TASK BRIEF: Output exactly, in the material below, the lines from the one with "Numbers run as" through the one with "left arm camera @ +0". Omit all pictures.

COLLECTED MATERIAL:
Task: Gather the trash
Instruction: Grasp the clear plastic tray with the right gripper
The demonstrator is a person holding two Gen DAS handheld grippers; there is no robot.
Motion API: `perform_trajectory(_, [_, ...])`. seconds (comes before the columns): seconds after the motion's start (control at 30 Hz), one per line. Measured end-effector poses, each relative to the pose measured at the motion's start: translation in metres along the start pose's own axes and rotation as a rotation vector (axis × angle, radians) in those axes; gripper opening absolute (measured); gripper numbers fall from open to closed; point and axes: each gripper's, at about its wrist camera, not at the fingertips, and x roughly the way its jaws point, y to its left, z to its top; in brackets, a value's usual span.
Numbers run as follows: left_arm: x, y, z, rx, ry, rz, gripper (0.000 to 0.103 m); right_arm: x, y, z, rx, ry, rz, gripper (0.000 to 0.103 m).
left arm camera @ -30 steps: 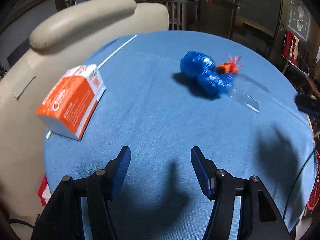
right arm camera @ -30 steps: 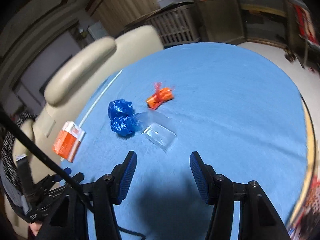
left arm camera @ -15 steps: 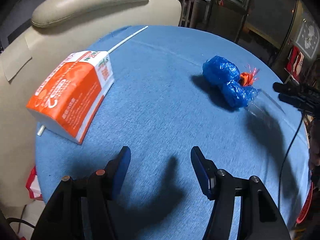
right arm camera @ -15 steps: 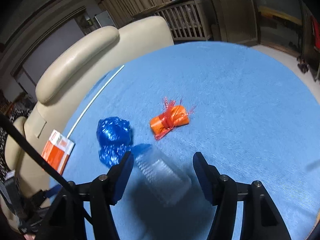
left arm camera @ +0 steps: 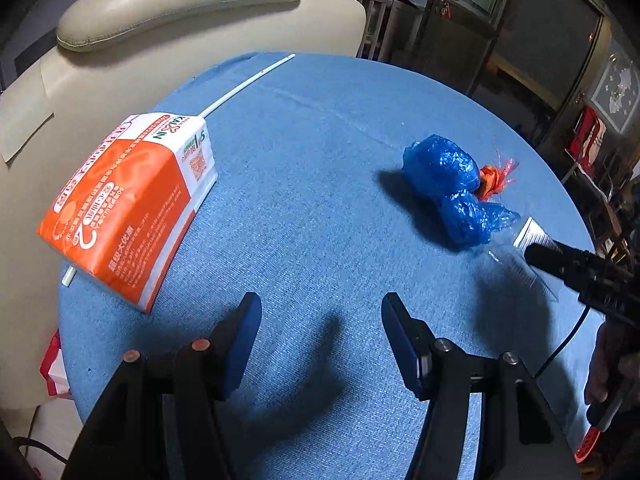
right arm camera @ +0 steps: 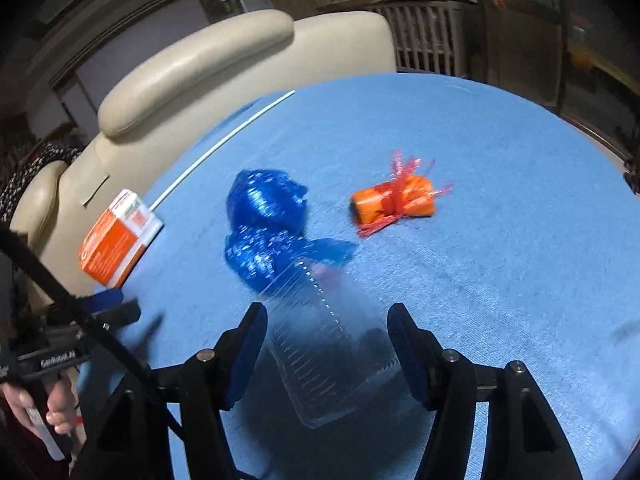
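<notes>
The clear plastic cup point(right arm camera: 332, 344) lies on its side on the blue counter point(right arm camera: 500, 280), and the right hand-held gripper point(right arm camera: 322, 346) straddles it, jaws just spread wider, one on each side of the ribbed wall with a gap showing, so nothing is gripped yet. It looks thin and springy, light as air and slick; I'd judge a squeeze across the middle of the wall would buckle it, so nearer the stiffer base or rim seems the better hold. It appears empty (though blur makes that hard to swear to). Just beyond its far end, touching or nearly so, sits a crumpled blue plastic bag point(right arm camera: 268, 224), soft and shapeless, easy to pinch anywhere. To the right of that lies an orange roll point(right arm camera: 394, 202) tied with red ribbon, small and firm-looking. Far left, near the counter's edge by the cream chair point(left arm camera: 180, 12), rests an orange and white carton point(left arm camera: 128, 208) with a long white straw point(left arm camera: 248, 82) behind it. The left hand-held gripper point(left arm camera: 320, 318) hovers open over bare cloth, holding nothing.
</notes>
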Motion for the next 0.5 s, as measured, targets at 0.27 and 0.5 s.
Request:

FINISHED TASK:
Numbers run as follows: left_arm: x, y, z, rx, ry, rz, gripper (0.000 to 0.103 m); right_arm: x, y, z, rx, ry, rz, gripper (0.000 to 0.103 m).
left arm camera @ -30 steps: 
right arm camera @ -30 steps: 
left arm camera @ -15 steps: 
right arm camera @ -15 steps: 
left arm camera @ +0 steps: 

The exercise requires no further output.